Asymmetrical contamination of anionic PFAS across global freshwater reservoirs

By Zhao-Feng Guo, Mohamed Ateia, Edoardo Borgomeo, Wiebke J. Boeing, Daniel Malnes, Yu-Qin He, Dong Liu, and Yao-Yang Xu
Water Research
November 18, 2025
DOI: 10.1016/j.watres.2025.124940

Freshwater reservoirs worldwide are increasingly threatened by contamination from anionic per- and polyfluoroalkyl substances (PFAS), yet the fragmented nature of existing data limits a comprehensive understanding of their distribution and sources. Here, we develop a workflow of Data compilation, Imputation approach, and Multiscale statistics (DIM) to synthesize and quantify anionic PFAS occurrence across spatial scales. By compiling sparse data from 813 samples across 74 reservoirs spanning five continents and applying a tested multiple imputation by chained equations-based method to construct an anionic PFAS concentration matrix, we identify three distinct contamination paradigms.

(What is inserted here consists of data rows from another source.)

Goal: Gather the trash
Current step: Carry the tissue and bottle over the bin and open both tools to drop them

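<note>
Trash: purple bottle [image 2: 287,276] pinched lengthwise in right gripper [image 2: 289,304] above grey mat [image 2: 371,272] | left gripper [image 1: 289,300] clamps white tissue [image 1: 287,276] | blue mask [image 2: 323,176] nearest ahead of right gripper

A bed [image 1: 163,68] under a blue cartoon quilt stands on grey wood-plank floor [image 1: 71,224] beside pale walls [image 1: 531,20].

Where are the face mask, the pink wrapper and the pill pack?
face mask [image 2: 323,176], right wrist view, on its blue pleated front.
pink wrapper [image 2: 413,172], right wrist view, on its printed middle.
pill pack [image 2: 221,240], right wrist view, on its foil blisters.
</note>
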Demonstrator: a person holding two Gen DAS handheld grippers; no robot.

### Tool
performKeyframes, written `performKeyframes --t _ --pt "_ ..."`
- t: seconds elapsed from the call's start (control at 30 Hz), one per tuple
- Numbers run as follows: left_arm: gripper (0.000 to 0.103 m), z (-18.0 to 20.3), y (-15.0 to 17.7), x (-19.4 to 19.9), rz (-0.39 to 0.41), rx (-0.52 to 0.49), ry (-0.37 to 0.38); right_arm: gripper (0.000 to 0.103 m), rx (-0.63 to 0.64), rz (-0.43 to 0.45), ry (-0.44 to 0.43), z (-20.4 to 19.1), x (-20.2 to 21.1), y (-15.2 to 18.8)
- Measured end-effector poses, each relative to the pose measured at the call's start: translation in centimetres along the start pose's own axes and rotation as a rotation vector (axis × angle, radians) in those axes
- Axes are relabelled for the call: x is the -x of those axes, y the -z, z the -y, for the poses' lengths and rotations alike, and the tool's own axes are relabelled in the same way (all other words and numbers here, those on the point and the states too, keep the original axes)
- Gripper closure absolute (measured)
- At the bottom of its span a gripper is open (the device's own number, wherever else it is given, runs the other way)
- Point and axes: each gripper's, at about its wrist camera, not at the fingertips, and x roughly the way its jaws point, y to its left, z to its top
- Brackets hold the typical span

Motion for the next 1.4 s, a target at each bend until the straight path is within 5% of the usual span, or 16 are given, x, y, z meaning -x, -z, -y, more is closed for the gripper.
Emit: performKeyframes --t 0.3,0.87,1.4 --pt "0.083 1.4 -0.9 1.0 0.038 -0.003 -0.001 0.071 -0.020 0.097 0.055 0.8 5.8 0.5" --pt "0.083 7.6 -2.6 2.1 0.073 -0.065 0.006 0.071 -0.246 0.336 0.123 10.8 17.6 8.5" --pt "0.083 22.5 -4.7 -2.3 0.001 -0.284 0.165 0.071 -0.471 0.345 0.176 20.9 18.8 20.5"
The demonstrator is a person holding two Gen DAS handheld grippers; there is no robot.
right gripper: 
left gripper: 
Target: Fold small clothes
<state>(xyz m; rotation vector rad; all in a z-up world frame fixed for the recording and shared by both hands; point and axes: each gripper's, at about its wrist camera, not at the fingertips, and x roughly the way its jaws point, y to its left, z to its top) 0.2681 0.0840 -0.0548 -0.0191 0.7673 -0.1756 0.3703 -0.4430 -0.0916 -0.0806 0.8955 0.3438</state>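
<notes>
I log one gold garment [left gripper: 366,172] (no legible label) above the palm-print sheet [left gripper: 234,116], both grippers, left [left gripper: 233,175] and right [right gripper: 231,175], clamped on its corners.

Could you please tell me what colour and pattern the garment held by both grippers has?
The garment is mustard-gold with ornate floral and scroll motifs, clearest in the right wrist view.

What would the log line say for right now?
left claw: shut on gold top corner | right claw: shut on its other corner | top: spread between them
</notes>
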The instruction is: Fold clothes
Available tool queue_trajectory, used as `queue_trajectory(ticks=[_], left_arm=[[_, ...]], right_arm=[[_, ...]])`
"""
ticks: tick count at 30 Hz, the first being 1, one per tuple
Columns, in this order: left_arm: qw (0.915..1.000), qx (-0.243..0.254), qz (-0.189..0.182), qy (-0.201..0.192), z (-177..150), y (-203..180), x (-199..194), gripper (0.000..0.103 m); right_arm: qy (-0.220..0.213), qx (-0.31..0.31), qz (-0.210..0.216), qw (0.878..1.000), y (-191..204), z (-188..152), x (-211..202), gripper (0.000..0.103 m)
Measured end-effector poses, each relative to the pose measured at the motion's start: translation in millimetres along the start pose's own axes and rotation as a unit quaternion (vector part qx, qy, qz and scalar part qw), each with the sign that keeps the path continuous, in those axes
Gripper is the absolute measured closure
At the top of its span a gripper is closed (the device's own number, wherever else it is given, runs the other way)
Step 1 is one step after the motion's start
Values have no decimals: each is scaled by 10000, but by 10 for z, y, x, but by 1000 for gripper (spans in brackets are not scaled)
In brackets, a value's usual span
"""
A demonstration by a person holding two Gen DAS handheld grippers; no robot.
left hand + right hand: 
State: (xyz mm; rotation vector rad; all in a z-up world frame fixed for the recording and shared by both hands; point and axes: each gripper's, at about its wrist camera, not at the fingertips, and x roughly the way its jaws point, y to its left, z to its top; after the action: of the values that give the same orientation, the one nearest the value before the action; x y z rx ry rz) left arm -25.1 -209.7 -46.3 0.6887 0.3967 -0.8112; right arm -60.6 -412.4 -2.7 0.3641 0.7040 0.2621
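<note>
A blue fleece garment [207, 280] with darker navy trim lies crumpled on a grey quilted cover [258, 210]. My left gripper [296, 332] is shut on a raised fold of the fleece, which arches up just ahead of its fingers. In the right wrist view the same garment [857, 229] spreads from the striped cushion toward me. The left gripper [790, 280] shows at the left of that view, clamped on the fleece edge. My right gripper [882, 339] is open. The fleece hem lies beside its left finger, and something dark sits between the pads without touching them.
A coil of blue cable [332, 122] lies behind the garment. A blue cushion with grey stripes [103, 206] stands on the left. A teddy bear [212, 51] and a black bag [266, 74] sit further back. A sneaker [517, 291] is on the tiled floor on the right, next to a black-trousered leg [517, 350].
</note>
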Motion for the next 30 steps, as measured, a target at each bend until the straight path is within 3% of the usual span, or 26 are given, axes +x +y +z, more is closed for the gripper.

Perfluorooctanoic acid (PFOA)-dominated paradigm typifies early-stage contamination linked to domestic and industrial discharges. PFOA and perfluorooctane sulfonate (PFOS)-co-dominated paradigm signals ongoing accumulation from mixed sources. Perfluorobutanoic acid (PFBA)-dominated paradigm reflects long-term buildup under partial abatement, driven by dry deposition, industrial inputs, and internal cycling. These paradigms reveal marked asymmetry in anionic PFAS contamination across global reservoirs, shaped by source dominance and contamination history. The DIM workflow enables data robustness and integrative reliability, providing a transparent framework for scale-aware monitoring and developing tailored PFAS management strategies that reflect the spatial heterogeneity and data limitations of reservoir contamination worldwide.